An Arsenal of 'R' Functions for Large-Scale Statistical Summaries

An Arsenal of 'R' functions for large-scale statistical summaries, which are streamlined to work within the latest reporting tools in 'R' and 'RStudio' and which use formulas and versatile summary statistics for summary tables and models. The primary functions include tableby(), a Table-1-like summary of multiple variable types 'by' the levels of a categorical variable; modelsum(), which performs simple model fits on the same endpoint for many variables (univariate or adjusted for standard covariates); freqlist(), a powerful frequency table across many categorical variables; compare.data.frame(), the S3 method for comparing data.frames; and write2(), a function to output tables to a document.


CRAN_Status_Badge Total Downloads Downloads Travis-CI Build Status

The goal of library(arsenal) is to make statistical reporting easy. It includes many functions which the useR will find useful to have in his/her "arsenal" of functions. There are, at this time, 5 main functions, documented below. Each of these functions is motivated by a local SAS macro or procedure of similar functionality.

Note that arsenal v1.0.0 is not backwards compatible with previous versions. See the NEWS file for more details.

The tableby() Function

tableby() is a function to easily summarize a set of independent variables by a categorical variable. Optionally, an appropriate test is performed to test the distribution of the independent variables across the levels of the categorical variable. Options for this function are easily controled using tableby.control().

The tableby() output is easily knitted in an Rmarkdown document or displayed in the command line using the summary() function. Other S3 methods are implemented for objects of class "tableby", including print(), [, as.data.frame(), and merge().

The modelsum() Function

modelsum() is a function to fit and summarize models for each independent variable with a response variable, with options to adjust by variables for each model. Options for this function are easily controled using modelsum.control().

The modelsum output is easily knitted in an Rmarkdown document or displayed in the command line using the summary() function. Other S3 methods are implemented for objects of class "modelsum", including print() and as.data.frame().

The freqlist() Function

freqlist() is a function to approximate the output from SAS's PROC FREQ procedure when using the /list option of the TABLE statement.

The freqlist() output is easily knitted in an Rmarkdown document or displayed in the command line using the summary() function. Other S3 methods are implemented for objects of class "freqlist", including print() and as.data.frame().

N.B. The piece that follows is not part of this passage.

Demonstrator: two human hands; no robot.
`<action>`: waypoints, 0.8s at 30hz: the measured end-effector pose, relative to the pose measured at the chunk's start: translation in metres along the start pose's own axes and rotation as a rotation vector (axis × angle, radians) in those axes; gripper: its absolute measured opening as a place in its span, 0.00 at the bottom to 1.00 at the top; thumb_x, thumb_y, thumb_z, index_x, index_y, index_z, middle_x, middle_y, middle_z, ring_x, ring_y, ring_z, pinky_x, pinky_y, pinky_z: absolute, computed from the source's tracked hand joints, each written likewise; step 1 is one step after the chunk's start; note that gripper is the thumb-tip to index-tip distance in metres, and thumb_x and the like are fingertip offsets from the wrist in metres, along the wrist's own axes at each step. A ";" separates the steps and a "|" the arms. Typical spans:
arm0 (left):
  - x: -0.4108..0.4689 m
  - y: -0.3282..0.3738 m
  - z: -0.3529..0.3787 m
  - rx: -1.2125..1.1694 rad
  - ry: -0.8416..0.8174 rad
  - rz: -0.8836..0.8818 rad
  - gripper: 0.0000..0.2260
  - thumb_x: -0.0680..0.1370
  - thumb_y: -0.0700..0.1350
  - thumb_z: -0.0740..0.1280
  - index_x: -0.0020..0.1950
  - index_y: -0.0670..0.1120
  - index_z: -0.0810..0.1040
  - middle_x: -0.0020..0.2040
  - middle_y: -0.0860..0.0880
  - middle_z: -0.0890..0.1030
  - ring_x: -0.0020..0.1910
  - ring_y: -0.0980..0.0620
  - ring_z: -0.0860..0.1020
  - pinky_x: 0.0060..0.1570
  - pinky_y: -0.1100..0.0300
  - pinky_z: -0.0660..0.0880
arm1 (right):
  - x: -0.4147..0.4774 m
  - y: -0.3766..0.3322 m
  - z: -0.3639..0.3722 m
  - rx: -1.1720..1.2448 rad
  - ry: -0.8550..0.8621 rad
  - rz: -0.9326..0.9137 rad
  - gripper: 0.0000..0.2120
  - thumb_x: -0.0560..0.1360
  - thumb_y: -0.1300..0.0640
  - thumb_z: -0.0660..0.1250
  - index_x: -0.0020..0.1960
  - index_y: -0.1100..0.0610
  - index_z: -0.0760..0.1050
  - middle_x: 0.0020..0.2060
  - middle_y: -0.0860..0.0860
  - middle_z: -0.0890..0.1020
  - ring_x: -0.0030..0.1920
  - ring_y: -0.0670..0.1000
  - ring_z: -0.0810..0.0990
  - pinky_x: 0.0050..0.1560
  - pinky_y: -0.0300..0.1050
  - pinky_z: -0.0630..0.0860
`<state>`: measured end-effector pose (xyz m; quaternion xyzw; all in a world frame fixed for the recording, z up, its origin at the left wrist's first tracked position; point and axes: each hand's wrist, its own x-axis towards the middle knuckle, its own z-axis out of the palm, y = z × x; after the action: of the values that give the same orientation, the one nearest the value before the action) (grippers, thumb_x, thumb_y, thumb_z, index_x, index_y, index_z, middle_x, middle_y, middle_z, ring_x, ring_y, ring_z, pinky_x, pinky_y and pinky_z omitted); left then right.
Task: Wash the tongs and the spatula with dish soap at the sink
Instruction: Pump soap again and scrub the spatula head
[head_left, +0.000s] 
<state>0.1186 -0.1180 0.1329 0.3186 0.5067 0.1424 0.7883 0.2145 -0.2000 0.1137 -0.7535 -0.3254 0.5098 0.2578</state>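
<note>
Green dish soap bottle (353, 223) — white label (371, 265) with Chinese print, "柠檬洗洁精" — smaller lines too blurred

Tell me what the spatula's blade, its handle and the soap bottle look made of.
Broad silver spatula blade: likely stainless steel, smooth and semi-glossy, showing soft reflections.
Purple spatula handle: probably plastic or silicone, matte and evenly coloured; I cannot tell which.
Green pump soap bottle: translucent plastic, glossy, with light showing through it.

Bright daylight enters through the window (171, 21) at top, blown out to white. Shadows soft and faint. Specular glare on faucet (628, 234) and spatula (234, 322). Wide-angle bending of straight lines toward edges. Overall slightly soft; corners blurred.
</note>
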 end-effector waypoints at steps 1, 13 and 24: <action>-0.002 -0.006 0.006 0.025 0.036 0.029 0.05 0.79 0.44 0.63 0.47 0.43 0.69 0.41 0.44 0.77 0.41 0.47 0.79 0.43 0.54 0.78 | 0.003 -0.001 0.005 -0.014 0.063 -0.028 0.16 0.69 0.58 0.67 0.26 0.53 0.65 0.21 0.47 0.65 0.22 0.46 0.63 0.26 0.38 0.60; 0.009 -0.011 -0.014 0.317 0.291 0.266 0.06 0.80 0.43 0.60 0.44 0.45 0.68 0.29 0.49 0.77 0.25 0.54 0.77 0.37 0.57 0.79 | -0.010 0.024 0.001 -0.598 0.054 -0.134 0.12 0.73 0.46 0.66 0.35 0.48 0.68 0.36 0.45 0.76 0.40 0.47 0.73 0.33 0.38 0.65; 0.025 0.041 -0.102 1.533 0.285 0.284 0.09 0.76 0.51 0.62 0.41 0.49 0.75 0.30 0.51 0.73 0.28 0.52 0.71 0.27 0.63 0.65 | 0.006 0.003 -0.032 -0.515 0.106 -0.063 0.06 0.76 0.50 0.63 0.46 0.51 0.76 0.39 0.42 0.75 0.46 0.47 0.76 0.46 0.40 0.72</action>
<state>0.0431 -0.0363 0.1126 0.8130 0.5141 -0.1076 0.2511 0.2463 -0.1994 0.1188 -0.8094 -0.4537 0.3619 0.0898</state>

The compare.data.frame() Function

compare.data.frame() is the S3 method for comparing two data.frames and reporting any differences between them, much like SAS's PROC COMPARE procedure.

The compare.data.frame() output is easily nknitted in an Rmarkdown document or displayed in the command line using the summary() function. Other S3 methods are implemented for objects of class "compare.data.frame", including print() and diffs().

The write2*() Family of Functions

write2word(), write2pdf(), and write2html() are functions to output a table into a document, much like SAS's ODS procedure. The S3 method behind them is write2(). There are methods implemented for tableby(), modelsum(), freqlist(), and compare(), and also methods for knitr::kable(), xtable::xtable(), and pander::pander_return(). Another option is to coerce an object using verbatim() to print out the results monospaced (as if they were in the terminal)--the default method does this automatically. To output multiple tables into a document, simply make a list of them and call the same function as before. Finally, a YAML header can be added using yaml().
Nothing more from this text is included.